Sweden has taken in more asylum seekers per capita than any other European country — 160,000 last year alone. Refugees are now part of the landscape, even in small towns. And nearly everybody, not just those working with aid groups, is encountering the newcomers.
In the southern town of Ronneby, Dagmar Nordberg is giving Swedish lessons to Waliullah Hafiz, who goes by Wali, at her kitchen table. The 60-year-old Swedish museum director met this 23-year-old migrant from Kabul on a train platform in a nearby village on a freezing cold day last November.
"He was standing there in a T-shirt, with his jeans and his cotton shoes," Nordberg recalls. "And I thought he was just one of these boys playing computer games all day long. And I've come to that age where I can say things, so I just passed him by and I said, 'It's winter!' "
Hafiz says he had so many problems he couldn't think about the weather. And besides, he didn't own a jacket. Nordberg remembers he was so stressed that he was sweating, but he replied politely.
"He said, 'I know, ma'am,'" she says. "That was the first time I heard Wali's voice."
Nordberg says she understood then that he was a lost refugee and she could either go on with her life or help him. "I just knew I had this choice here and now, and whatever I do will have consequences," she says.
Four months later, the two are having lunch in Nordberg's cozy cabin in a southern Swedish forest next to the Baltic Sea. There is a whole fresh salmon and thick brown bread.
Hafiz holds a university degree in electrical engineering. Back in Kabul, he had a successful business with a contract to supply the Afghan army with propane gas canisters.
One day, the Taliban came and promised him a bigger house and a fancy car if he'd let them fill the army's empty gas bottles. Hafiz says they wanted to turn those bottles into bombs and expected him to smuggle them back onto the base through the numerous checkpoints, using his security pass.
Hafiz refused. He breaks down as he tells the story of men coming to his house afterward and seeing his wife and newborn son and attacking him. He shows me a 3-inch pink scar down the back of his head. He says one of the Taliban hit him with the butt of his Kalashnikov rifle and left him for dead.

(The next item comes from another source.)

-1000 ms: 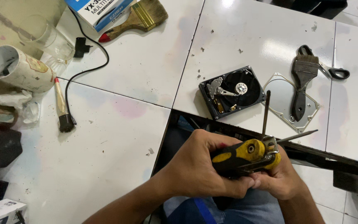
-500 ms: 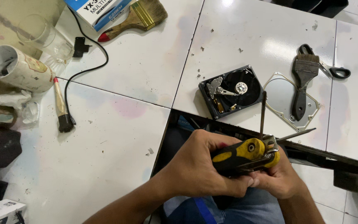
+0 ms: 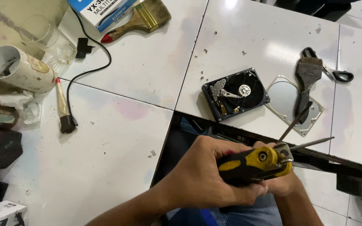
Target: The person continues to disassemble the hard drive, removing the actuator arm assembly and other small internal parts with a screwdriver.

When he awoke from a coma 13 days later, his mother told him he had to get out of Afghanistan.
"So there you have a young man, an educated electrician," says Nordberg, "doing a good living, having a nice little family. And then, all of a sudden, his existence is blown to pieces."
Hafiz, now living with other refugees in a town near Ronneby, wants to bring his wife and child to Sweden as soon as he can. Nordberg is helping him with his asylum application, but the process is slow because there are tens of thousands of applicants.
For now, Hafiz helps Nordberg with jobs around her property. He jokes that she is the only one who understands his English. But there's another guest at lunch on this day — Jörgen Andersson, a forester. He clears trees in the surrounding forest using a horse, not a tractor, to pull the logs out one by one.
Hafiz has applied to be Andersson's apprentice. If his application is accepted, the Swedish government will pay him to learn forestry.
Andersson says he never thought of taking an Afghan refugee as an apprentice — especially one who'd never been in a forest before — but he's glad he can help. "I'm happy to do that," he says. "If he feels better, I feel better."
Hafiz says that in Sweden, he finally feels like a human being again. Two weeks later, I learn that the Swedish government has approved his apprenticeship.